This week, I nearly started a post with “it’s been a rough day”. I wish I could say that I didn’t post it because it was too negative and no one wants to read a blog that makes them more fed up than they were when they started, the truth is I felt like I didn’t have the energy to finish it.
It had been a long (I’d been out of the house something like 13+ hours) and (emotionally) testing day for a human who has never been fond of change and reacts more significantly to stress than the average grown up seems to (perhaps I need to just learn that very-british stiff upper lip manoeuvre everyone seems so flipping good at).
And then I realised, that [spoiler alert] IT WASN’T THAT BLOODY TERRIBLE. And I, quite frankly, needed to pull myself together.
Look around you right now.
How bad are things?
When you’ve had a bad day, how bad is it?
I’ve had a handful of really bad days in my life, and they’re the ones that shape you, that kind of fracture you a little bit to make you the person that you’ll eventually be (yes, none of us are the same as we were this time last year). In a time where thousands of people are running to countries to escape war, dying in the cold sea with their children whose lives they have put at risk because it was better than what it meant to stay in their homes, I was sobered listening to the radio after my “bad day” as refugees were interviewed and one- a teacher in a past life, before she was more than a “refugee” or a “migrant” or, to the European press and political parties, a number- told of how she had walked thousands of miles with her childen, running from police exhausted, in the hope of a better life. She told the reporter how she didn’t really care if she made it, as long as her children did. I even felt guilty about whining that the office had changed the type of tea bags we were supplied when I was so busy and I had so much more to do and umpteen other ‘worries’ (before I again decided to stop being so bloody pathetic; this wasn’t about me).

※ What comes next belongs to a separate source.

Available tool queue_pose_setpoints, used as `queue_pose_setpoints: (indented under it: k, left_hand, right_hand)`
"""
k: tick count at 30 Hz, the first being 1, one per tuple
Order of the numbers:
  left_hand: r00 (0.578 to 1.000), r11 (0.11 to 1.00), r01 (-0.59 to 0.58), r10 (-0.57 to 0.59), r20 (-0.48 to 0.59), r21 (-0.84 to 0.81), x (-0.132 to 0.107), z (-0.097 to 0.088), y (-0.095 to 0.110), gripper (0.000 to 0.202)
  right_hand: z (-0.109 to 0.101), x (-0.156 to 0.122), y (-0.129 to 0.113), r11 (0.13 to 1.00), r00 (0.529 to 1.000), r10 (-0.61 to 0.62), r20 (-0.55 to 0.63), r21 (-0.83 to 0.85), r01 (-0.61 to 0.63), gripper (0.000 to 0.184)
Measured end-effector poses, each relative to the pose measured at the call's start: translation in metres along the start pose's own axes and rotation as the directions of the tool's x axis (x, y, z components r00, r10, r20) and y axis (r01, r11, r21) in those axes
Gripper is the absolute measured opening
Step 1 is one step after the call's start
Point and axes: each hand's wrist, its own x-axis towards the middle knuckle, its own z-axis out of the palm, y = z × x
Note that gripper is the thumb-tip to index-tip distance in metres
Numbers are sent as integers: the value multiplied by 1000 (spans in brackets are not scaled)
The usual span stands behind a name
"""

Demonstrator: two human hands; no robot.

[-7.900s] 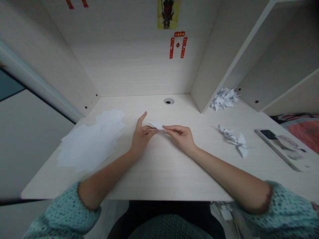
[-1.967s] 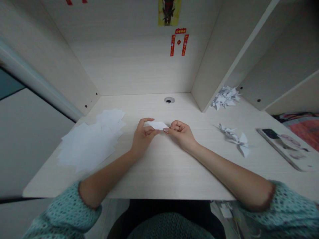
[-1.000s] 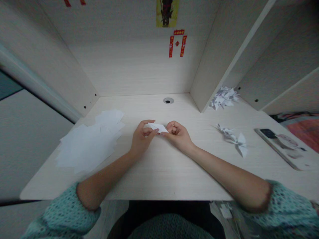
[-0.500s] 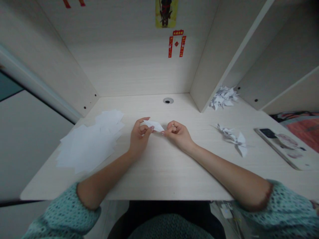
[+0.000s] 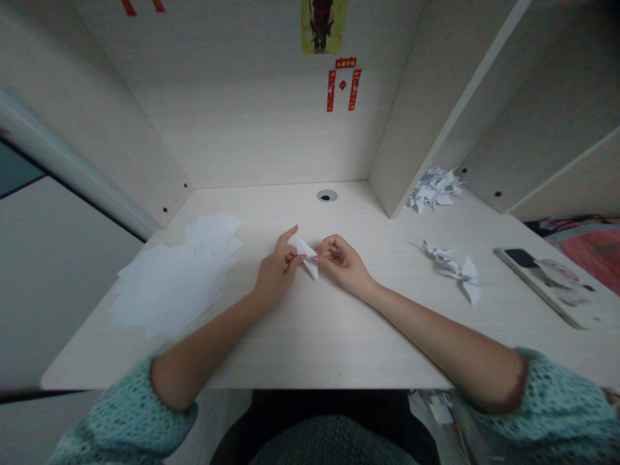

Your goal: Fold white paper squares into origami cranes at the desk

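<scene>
Between my two hands is a small folded white paper (image 5: pixel 307 250), its pointed ends sticking out toward the back and the front. My left hand (image 5: pixel 278 268) pinches its left side with thumb and fingers, the index finger raised. From the other side, my right hand (image 5: pixel 346 261) pinches the paper between thumb and curled fingers. Both hands are just above the middle of the desk (image 5: pixel 310 336). A spread of white paper sheets (image 5: pixel 177 278) lies left of my left hand. Several folded paper pieces (image 5: pixel 453 268) lie to the right of my right hand.
A larger heap of folded paper (image 5: pixel 434 189) sits at the back right behind the upright partition (image 5: pixel 426 110). A phone (image 5: pixel 552 287) lies at the right. There is a round cable hole (image 5: pixel 327 196) near the back panel. Reddish cloth (image 5: pixel 591 255) is at the far right.
The folded paper has turned from lying nearly sideways to pointing front to back. My left hand has shifted its grip and its index finger has lifted.
</scene>
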Motion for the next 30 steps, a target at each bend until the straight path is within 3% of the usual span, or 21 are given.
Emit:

There are people in the world – near and far- they might sit next to you on the bus or be all the way across an ocean, never to be even within your line of sight, fighting their own battes.
What I’m trying to say is, it’s okay to be a little sad and not every day will be something out of a Disney film, but I’m a fan of two massive cliches and I guess I’m using this post to remind myself of those, as well as share them with you.
The first is that everything happens for a reason. It doesn’t mean that’ll be obvious immediately, it might never be obvious at all, but it does. And the second is will this awful, disastrous, horrid day matter in five years? Because if it doesn’t you may as well stop worrying your pretty little head about it now. I don’t mean to trivialise your worries, but sometimes that’s exactly what you need (or I do anyway).